Credit: Pixabay/CC0 Public Domain

The housing crisis isn't unique to coastal megacities. From Salt Lake City to Charlotte, rent prices are surging. What can policymakers do to provide some relief? A new study published in the Journal of Urban Economics shows that in states that raised their minimum wage, rental defaults declined by 10.6 percent. However, it didn't take long for landlords to begin increasing rent.

Alongside Dr. Sumit Agarwal at the National University of Singapore and Dr. Brent W. Ambrose at Pennsylvania State University, USC Price School of Public Policy Assistant Professor Moussa Diop co-authored the research. Diop says the study is groundbreaking in that it is the first to specifically analyze how renters may benefit from minimum wage increases and how property owners capitalize on those increases.

"This has not been documented before—not even explored," Diop said.

Distilling a decade of data

While the federal minimum wage has remained at $7.25 per hour since 2009, state minimum wages vary widely. Some states have no separate minimum wage beyond the federal requirement, but others have hourly rates as high as the District of Columbia's at $15.20.

"There is a lot of heterogeneity [and] variation in the minimum wage between states," Diop said.

For the study, the research team examined 41 states, 25 of which implemented minimum wage increases between 2000 and 2008.

The three researchers sourced their data from the U.S. Census Bureau as well as RentBureau, a national credit repository that tracked payment patterns of leases from January 2000 to November 2009.

They noted that "the advantage of this data source is that it is a national database of rental performance covering over 1.8 million individual leases from approximately 2,600 multifamily properties."

Diop and his colleagues found that on average, there is a 1.1 percent decrease in the number of people defaulting on their leases for every 1 percent increase in the minimum wage. This corresponds to 10.6 percent fewer monthly defaults in states that raised the minimum wage compared to those that did not.
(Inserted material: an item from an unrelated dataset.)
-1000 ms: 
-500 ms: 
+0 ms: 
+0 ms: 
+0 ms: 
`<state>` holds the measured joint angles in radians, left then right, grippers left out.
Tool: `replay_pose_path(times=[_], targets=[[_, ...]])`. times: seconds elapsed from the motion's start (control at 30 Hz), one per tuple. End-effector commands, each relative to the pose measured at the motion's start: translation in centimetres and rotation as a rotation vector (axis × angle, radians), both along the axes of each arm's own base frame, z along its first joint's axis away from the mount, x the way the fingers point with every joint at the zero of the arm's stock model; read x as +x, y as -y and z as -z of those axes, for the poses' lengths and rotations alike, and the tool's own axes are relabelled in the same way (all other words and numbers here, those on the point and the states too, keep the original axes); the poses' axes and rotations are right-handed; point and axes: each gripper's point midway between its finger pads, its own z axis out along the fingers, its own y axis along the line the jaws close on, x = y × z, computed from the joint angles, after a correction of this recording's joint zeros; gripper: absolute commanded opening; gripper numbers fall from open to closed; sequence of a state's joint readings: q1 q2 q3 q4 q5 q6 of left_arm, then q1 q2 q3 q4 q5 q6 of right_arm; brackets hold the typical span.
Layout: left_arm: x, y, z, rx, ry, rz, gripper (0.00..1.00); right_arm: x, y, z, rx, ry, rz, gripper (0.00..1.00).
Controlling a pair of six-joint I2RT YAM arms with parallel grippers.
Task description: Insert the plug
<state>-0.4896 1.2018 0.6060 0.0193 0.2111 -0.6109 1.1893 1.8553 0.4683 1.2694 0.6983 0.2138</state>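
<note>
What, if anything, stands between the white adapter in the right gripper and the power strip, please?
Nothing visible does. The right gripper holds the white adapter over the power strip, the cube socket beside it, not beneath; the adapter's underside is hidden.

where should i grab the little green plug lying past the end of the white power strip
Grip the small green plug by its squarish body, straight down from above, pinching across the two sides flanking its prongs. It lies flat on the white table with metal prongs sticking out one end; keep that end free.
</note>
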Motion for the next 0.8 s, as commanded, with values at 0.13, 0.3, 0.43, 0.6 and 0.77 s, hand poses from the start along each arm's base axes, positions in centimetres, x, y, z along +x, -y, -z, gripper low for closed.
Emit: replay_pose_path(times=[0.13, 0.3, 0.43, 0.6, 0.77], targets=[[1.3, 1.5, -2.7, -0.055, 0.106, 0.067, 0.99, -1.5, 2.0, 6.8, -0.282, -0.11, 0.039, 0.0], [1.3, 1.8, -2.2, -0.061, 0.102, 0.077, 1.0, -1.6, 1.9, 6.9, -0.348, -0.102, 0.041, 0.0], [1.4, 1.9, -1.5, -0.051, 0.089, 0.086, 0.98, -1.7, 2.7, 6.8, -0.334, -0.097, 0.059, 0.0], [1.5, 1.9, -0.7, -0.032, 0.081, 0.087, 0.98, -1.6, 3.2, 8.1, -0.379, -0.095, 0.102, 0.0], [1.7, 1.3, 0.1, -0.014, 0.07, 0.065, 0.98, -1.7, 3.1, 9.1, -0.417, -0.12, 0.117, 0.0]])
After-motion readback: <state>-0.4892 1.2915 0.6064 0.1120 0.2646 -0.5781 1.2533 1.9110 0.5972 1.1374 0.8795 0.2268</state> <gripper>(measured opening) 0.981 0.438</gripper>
Notably, researchers also evaluated how landlords responded to minimum wage hikes.

"What was most surprising to us was when we started really looking at the impact in the rental market," Diop said. Property owners begin slowly bumping up roughly three months after the new minimum wage goes into effect. "When you change minimum wage, this is a shock to the system, and you expect the system to really readjust."

Focusing on lower-income communities

The 10.6 percent drop in defaults is significant—but perhaps equally important was the segment of the population it affected most. According to the study, low-income tenants were the likeliest to be able to keep paying rent following a minimum wage hike, thereby lowering their risk of eviction.

As noted in the paper, "[Tenants] in the low-rent group are less likely to move following a minimum wage increase. This result makes sense because low-income renters are more likely to miss rent payments, thus more exposed to involuntary moves due to eviction."

When examining their results, Diop and his colleagues also found that even after landlords increased rent, there was still an average net benefit for tenants.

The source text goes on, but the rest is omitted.